Already, the Alliance of Civil Society Organizations (CSOs) working on Extractives, Anti-Corruption and Good Governance have raised questions on the deal as approved by Parliament. In a press statement issued last week, the CSOs doubted the valuation of the South Deep Water Tano (SDWT) by Aker Energy and subsequent endorsed by GNPC. The Alliance of CSOs, numbering over 15, said, they recognised the many questions that can be raised on the transaction as presented to Parliament. However, we focus on six key questions that expose the transaction to be in the opposite trajectory to the interest of the country as follows:


“Are the fields really worth US$2 billion? GNPC’s proposal cites valuations from third-party analysts. However, the valuations ignore the possibility that the oil price might not be as high as assumed, that reserves might be less than assumed or that costs might be higher than assumed. Before development, there is very little certainty about these factors.”

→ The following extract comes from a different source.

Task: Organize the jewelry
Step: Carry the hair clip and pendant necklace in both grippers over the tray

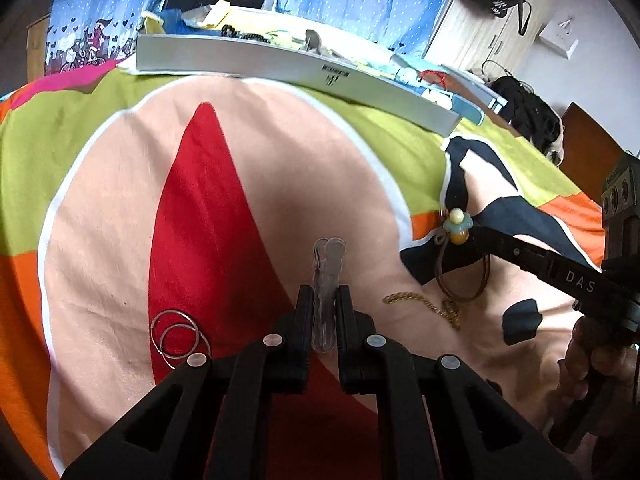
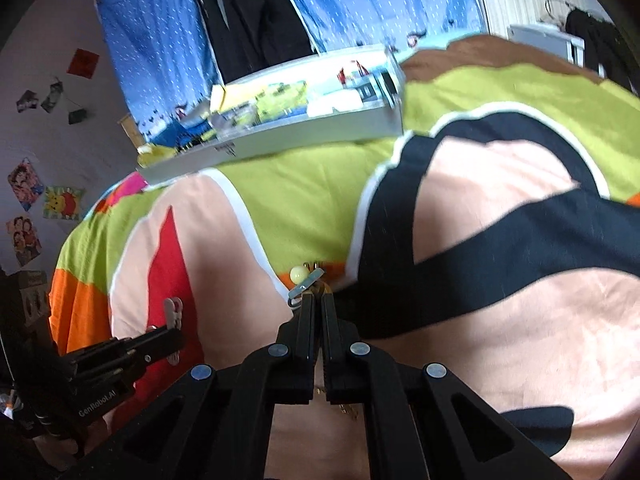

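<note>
Hand-held gripper, left (image 1: 323, 294): clenched on a clear plastic hair clip (image 1: 327, 276), held above the bed (image 1: 120, 208). Hand-held gripper, right (image 2: 318, 300): clenched on the cord necklace (image 1: 460, 276) at its bead charm (image 1: 458, 226). A white tray (image 1: 280, 66) of sorted items is set at the far side of the bed; open blanket is left between. The cord is judged light and limp, so swing is expected. The clip is judged stiff, slick and light. A gold chain (image 1: 424, 304) and two thin hoops (image 1: 178, 334), both lying flat, are best taken at an edge.
</note>
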`<state>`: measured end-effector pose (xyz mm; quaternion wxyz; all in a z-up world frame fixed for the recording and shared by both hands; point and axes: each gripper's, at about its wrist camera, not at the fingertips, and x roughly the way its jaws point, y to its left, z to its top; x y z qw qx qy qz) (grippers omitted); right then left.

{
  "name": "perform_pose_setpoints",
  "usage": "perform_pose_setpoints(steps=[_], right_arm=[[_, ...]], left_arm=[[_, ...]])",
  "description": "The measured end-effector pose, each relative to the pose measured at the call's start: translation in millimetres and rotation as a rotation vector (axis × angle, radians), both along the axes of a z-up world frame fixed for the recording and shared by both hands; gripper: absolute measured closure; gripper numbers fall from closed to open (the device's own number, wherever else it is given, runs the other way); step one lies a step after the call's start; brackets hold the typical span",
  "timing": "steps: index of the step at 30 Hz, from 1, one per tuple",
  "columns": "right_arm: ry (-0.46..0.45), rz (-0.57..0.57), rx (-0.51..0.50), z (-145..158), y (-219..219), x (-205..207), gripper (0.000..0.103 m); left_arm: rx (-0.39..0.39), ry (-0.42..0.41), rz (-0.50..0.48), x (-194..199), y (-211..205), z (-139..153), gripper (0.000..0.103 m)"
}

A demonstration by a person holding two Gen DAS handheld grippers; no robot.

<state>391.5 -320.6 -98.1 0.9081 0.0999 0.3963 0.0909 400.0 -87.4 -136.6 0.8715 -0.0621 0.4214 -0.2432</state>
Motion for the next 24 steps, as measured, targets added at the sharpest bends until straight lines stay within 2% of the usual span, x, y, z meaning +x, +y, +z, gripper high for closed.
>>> perform_pose_setpoints(steps=[6, 9, 13, 15, 20, 24], right_arm=[[-0.141, -0.014, -0.024, 26, 6, 0, 0.1], [-0.246, -0.019, 0.026, 43, 4, 10, 0.1], [-0.385, 0.001, 0.09, 70, 9, 37, 0.1], [-0.423, 0.013, 0.115, 78, 13, 54, 0.1], [-0.462, 0.02, 0.135, 83, 22, 91, 0.1], [-0.444, 0.0, 0.135, 73, 19, 112, 0.1]], left_arm=[[-0.017, -0.047, 0.005, 4, -9, 18, 0.095], [-0.013, -0.075, 0.023, 12, -12, 31, 0.095], [-0.056, -0.118, 0.076, 36, -7, 59, 0.095], [-0.082, -0.137, 0.122, 57, -3, 76, 0.095], [-0.104, -0.161, 0.213, 110, 3, 105, 0.095], [-0.102, -0.135, 0.252, 147, 5, 113, 0.095]])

Also, an energy contract expert has said on anonymity that, “Aker has no intention of developing the field but has been able to pull wool over people’s eyes when it creates the impression that it really intends and wants to develop the field and that it was GNPC that approached it to sell its interest for GNPC to spearhead the development, and where they and GNPC will  form a Joint Venture to operate the fields making it sound credible just to keep the negotiation going on and to give Parliament something to hide behind so that they approve a nonsense transaction”,


“So what does Aker Energy really want as it sincerely has no intention of spending money (about US$3 billion initially minimum) to develop the field(s).


“The Pecan field is appraised but the likelihood of Aker getting banks to support the investment is slim as the rate of returns (RoR) is low and project has too many risks, including that Aker is not a tested Operator.”


The expert further ranked what Aker really wants:


    1.    Aker primarily wants to monetize the capital allowances that it’s inherited from Hess and quantifies what it has spent on the two blocks so far which amounts to about $1.2 billion (this requires an audit)


    2.    Aker wants to be able to supply equipment and services for the Subsea development and the FPSO to the project which could amount to over $3 billion


    3.    Aker wants to also operate the FPSO for the life of the field,which is about 20 years, the net value to Aker of this would be about $50 million a year


    4.    Aker wants to be the lead in this Co-operatorship of the field with intention of teaching GNPC the ropes of being an Operator,  even though Aker is a partner to BP in the recent Aker-BP joint venture in the North Sea, in which BP is actually the operator and Aker is the apprentice learning the ropes


As known already, Aker is an Oil-Services company that supplies subsea equipment, and provides other subsea service to the oil industry. But, it’s not known whether it has got the experience, as being an Operator outside the joint venture it has with BP that operates in the North Sea, where it is a co-operator in name only, while we all know that it is BP that is the real operator.


So, inadvertently, one will wonder how Aker can coach GNPC into becoming an Operator in the proposed technology and knowledge transfer joint venture.